_Work to complete_
I need the lines below from the one with "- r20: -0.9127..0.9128" down to the one with "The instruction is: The" reproduced exactly, both ends included, and nothing else.

*** Opening Task inputs ***

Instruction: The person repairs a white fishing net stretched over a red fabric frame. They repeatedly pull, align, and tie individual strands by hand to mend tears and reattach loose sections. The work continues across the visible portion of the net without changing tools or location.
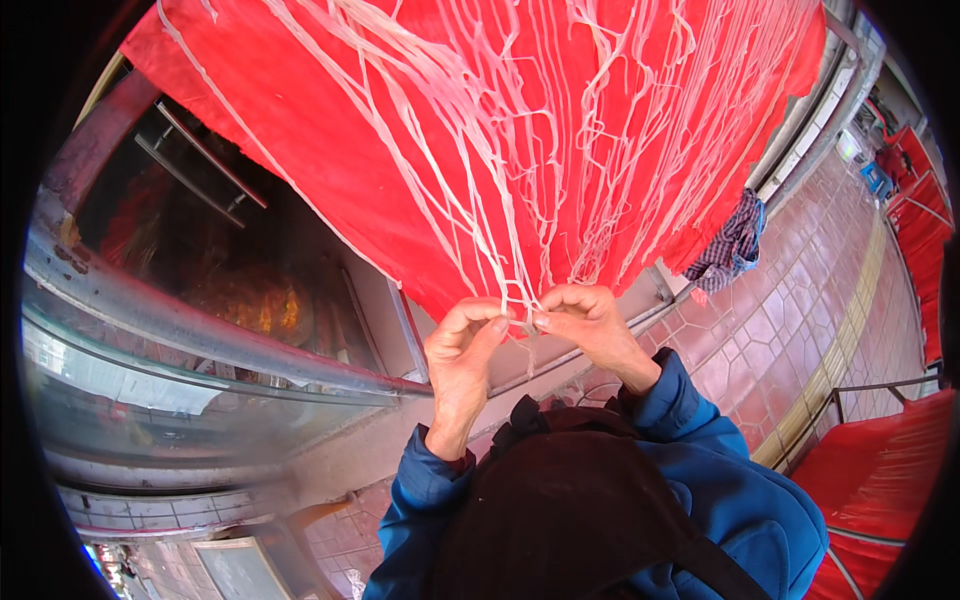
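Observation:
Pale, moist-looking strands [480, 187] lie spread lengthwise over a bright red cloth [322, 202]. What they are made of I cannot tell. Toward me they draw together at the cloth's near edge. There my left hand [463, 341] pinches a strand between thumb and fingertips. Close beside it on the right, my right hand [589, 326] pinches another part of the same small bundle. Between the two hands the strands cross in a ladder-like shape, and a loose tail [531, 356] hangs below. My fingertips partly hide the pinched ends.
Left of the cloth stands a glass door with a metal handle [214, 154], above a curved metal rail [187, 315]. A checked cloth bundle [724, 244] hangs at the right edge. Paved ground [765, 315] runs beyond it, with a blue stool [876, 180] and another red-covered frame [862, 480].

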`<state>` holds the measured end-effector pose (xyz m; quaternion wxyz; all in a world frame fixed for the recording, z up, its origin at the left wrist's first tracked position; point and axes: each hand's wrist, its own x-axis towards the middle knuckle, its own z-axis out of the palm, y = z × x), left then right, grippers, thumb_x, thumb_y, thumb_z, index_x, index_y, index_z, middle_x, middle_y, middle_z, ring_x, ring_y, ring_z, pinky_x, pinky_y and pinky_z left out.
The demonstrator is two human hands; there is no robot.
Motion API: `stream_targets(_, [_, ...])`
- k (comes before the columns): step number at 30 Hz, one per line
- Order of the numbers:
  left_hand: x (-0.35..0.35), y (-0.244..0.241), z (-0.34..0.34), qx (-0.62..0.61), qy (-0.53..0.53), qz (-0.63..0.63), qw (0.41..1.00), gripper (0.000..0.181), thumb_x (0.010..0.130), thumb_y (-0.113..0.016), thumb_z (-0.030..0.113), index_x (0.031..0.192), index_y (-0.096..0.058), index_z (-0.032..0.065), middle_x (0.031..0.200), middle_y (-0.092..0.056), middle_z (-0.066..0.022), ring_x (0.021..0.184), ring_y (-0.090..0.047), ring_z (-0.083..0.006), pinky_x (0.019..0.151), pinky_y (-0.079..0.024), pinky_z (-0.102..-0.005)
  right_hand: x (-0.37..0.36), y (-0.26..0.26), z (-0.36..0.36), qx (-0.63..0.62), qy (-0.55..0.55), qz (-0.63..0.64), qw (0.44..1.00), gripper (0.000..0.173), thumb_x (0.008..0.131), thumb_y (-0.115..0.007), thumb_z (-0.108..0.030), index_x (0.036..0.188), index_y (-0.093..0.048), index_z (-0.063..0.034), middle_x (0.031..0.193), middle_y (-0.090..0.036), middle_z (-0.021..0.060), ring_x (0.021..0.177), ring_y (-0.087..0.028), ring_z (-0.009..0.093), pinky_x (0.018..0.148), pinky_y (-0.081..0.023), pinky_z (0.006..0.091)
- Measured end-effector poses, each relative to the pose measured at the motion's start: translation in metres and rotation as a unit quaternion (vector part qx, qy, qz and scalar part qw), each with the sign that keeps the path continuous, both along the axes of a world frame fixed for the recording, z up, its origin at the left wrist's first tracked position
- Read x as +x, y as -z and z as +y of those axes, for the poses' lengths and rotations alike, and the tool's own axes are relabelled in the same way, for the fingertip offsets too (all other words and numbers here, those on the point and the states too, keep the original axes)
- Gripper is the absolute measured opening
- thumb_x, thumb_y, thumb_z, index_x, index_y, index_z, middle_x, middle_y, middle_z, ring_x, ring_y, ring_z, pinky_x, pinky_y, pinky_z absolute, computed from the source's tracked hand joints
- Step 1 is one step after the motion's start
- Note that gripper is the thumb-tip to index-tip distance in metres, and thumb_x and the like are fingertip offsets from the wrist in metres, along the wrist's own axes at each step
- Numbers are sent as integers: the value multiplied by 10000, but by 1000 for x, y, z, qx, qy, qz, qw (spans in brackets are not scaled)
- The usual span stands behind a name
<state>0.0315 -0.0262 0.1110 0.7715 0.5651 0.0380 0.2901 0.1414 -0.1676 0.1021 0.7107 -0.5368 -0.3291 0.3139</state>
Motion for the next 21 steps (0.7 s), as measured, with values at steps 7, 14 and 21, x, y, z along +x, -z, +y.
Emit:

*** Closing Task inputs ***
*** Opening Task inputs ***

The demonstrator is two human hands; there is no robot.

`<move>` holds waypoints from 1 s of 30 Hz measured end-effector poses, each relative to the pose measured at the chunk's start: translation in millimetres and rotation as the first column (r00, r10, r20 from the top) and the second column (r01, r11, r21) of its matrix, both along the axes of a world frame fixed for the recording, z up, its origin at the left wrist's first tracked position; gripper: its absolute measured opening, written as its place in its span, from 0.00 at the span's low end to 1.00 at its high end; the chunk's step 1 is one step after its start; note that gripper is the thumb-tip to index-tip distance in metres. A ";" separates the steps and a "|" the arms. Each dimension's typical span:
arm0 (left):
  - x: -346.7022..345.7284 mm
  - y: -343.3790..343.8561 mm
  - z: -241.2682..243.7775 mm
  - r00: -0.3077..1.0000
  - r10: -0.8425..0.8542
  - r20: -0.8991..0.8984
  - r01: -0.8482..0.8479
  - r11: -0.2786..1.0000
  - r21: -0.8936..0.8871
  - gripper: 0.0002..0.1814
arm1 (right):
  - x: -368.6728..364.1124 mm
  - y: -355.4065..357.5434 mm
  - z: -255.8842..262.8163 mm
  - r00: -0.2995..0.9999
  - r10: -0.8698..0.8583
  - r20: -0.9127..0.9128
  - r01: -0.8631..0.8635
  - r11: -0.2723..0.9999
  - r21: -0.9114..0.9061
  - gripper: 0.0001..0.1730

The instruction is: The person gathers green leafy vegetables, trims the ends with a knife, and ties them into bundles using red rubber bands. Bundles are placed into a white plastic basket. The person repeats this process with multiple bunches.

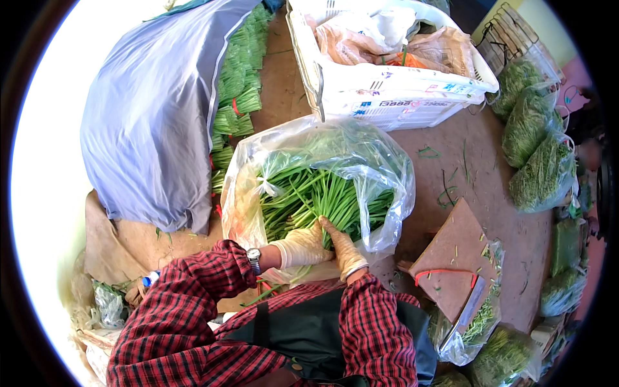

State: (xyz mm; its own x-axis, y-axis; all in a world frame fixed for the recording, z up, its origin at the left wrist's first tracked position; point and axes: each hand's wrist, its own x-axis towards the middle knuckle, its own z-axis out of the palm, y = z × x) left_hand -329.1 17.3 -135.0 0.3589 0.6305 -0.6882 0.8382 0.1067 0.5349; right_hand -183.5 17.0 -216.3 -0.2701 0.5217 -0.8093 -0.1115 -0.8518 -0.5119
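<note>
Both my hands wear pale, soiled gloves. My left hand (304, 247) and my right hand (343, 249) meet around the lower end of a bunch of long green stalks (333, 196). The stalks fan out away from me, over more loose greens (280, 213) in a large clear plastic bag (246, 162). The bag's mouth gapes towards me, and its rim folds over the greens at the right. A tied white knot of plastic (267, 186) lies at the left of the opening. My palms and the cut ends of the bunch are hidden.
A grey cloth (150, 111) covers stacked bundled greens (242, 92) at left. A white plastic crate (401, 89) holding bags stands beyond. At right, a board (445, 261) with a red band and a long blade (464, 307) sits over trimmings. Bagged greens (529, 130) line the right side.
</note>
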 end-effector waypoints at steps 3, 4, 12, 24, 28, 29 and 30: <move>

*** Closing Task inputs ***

_Your response_
  - r20: -0.9127..0.9128
  - r01: -0.8631..0.8635
  - r11: -0.2723..0.9999
  - r21: -0.9114..0.9061
  - gripper: 0.0001..0.1730

The instruction is: The person gathers green leafy vegetables, trims the ends with a knife, and ties them into bundles using red rubber bands. Bundles are placed into a white plastic basket. The person repeats this process with multiple bunches.

The exercise calls for nothing more than this answer.